Saturday, May 24, 2014

late night

I go for a late afternoon manicure.  When I get home, around 5:30, Alexander says, “Hey.  I’m going to a seven o’clock movie with Daniel, can you make dinner now?”  “My nails are wet,” I tell him.  “You’ll have to wait a half hour.”  I love his response.  “Next time you’re going to get a manicure that will incapacitate you, please don’t do it around dinner time.”

So instead of my cooking, Alexander makes pasta with fresh parmigiano.  Then he’s gone. 

I text Alexander around 11:30.  He’s with Daniel and a group of friends from high school. He’ll be home later he texts.

I tell myself, he’s 21; he lives without me most of the time; and I shouldn’t worry when he goes out.  But I can’t sleep soundly until I know my son is home.

I wake up at 3:15 and Alexander’s not in.  I text him and get no response.  I call and no one picks up.  I vacillate between anger that his phone isn’t on and fear that he’s been kidnapped by Al-Qaeda and lying in an underground terrorist cell somewhere.

Do I call his friend’s home?  I can’t do that; I don’t want to alarm anyone.

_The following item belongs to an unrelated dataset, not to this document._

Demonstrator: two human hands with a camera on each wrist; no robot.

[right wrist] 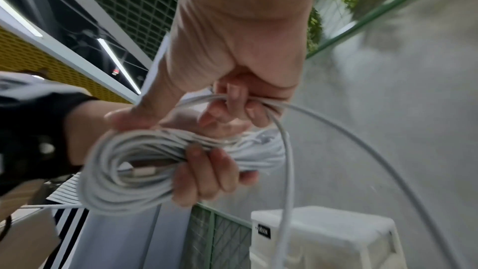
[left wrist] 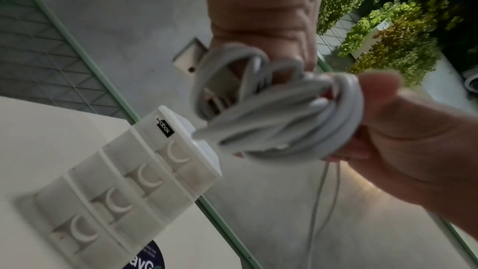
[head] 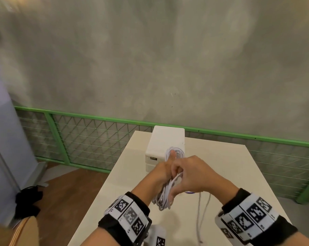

I don’t have any of his friends’ cell numbers.  Now I’m wide-awake.  What if he’s fallen asleep somewhere and I can’t reach him?  That leaves the whole night to stay up imagining all sorts of dire scenarios.

Finally, around 3:30, Alexander walks into my room and says hi. “Hey, sorry, I didn’t hear my phone.  I walked home with Maddie, Ethan, Peter and Daniel; everyone was going back to Ethan’s house.”  Should I be grateful he didn’t go?

This morning I leave at 10 to meet Ruth and Andrea.  We are going to the Neue Galerie to see: Degenerate Art: The Attack on Modern Art in Nazi Germany, 1937 (which, by the way, is excellent).


Alexander is asleep when I leave.  And also when I come home, four hours later.  I like knowing where he is, even if it’s not where I want him to be.